Exercise instructions: Work out how many lines of the material below mention the word "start"; reply with the number only.

Dataset entries:
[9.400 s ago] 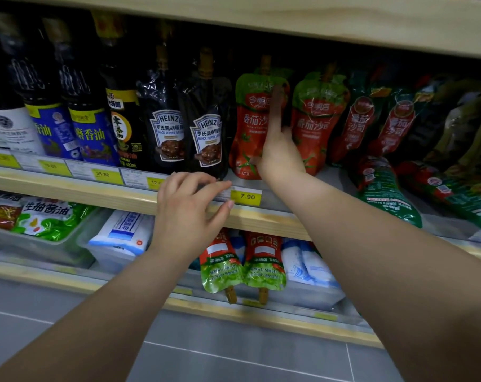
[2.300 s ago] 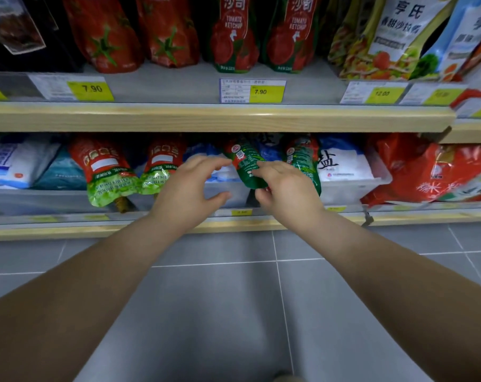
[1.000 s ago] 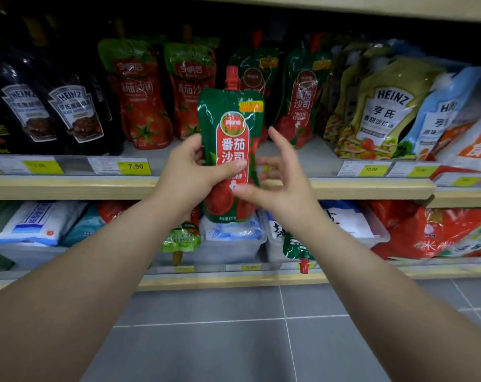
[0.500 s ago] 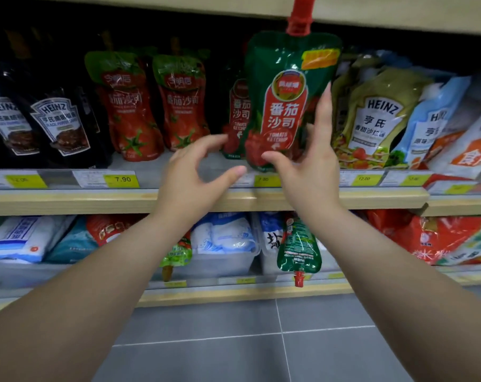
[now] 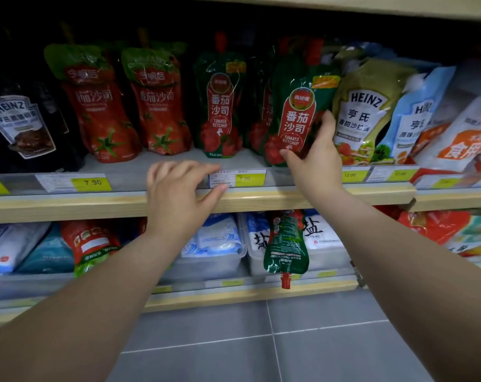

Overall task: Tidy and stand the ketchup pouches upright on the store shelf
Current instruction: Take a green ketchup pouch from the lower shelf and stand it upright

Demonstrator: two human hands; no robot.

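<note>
while the green ketchup pouch is pinched at its lower edge by the right hand, tilted toward 1 o'clock at the shelf front, a forward topple is risked if it is released unsettled. the left hand is spread, empty, at 9 o'clock. open room lies between the neighbouring green pouch and the heinz salad dressing pouch.
</note>
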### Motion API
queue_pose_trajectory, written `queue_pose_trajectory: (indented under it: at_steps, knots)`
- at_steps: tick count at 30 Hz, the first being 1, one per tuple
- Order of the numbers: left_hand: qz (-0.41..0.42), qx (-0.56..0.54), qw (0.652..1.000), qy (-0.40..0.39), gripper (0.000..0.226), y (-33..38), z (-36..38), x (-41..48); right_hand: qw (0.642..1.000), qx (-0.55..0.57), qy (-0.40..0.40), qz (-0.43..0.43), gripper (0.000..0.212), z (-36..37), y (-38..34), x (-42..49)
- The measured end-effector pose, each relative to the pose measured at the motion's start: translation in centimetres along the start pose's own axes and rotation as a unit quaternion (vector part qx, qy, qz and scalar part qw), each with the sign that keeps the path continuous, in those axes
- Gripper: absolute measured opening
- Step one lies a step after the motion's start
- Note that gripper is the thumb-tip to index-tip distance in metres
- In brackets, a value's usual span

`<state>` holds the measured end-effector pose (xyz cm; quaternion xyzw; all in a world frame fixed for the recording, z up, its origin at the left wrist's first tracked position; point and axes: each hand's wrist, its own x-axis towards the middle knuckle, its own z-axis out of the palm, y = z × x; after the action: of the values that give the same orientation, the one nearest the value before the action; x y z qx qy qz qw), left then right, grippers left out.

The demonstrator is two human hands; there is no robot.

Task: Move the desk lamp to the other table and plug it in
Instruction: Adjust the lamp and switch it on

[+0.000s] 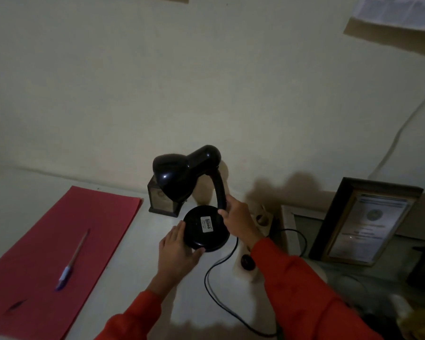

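Note:
A black desk lamp point(187, 175) with a round base point(196, 231) and a bent neck stands near the wall on a white table point(133, 253). My right hand point(238, 219) grips the neck just above the base. My left hand point(177, 249) holds the base's front left edge. The lamp's black cord point(214, 290) loops over the table toward me. A black plug point(247, 262) sits in a white power strip point(258, 244) right of the base, partly hidden by my right sleeve. The room is dim.
A red sheet point(59, 241) with a pen point(71, 263) on it lies at the left. A small dark box point(161, 202) stands behind the lamp. Framed certificates point(361, 222) lean against the wall at the right. A white cable point(402, 126) runs up the wall.

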<state>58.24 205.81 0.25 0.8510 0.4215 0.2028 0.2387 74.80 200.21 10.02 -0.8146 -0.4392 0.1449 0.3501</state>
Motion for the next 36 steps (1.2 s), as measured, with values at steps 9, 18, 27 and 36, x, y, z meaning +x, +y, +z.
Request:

Task response: 2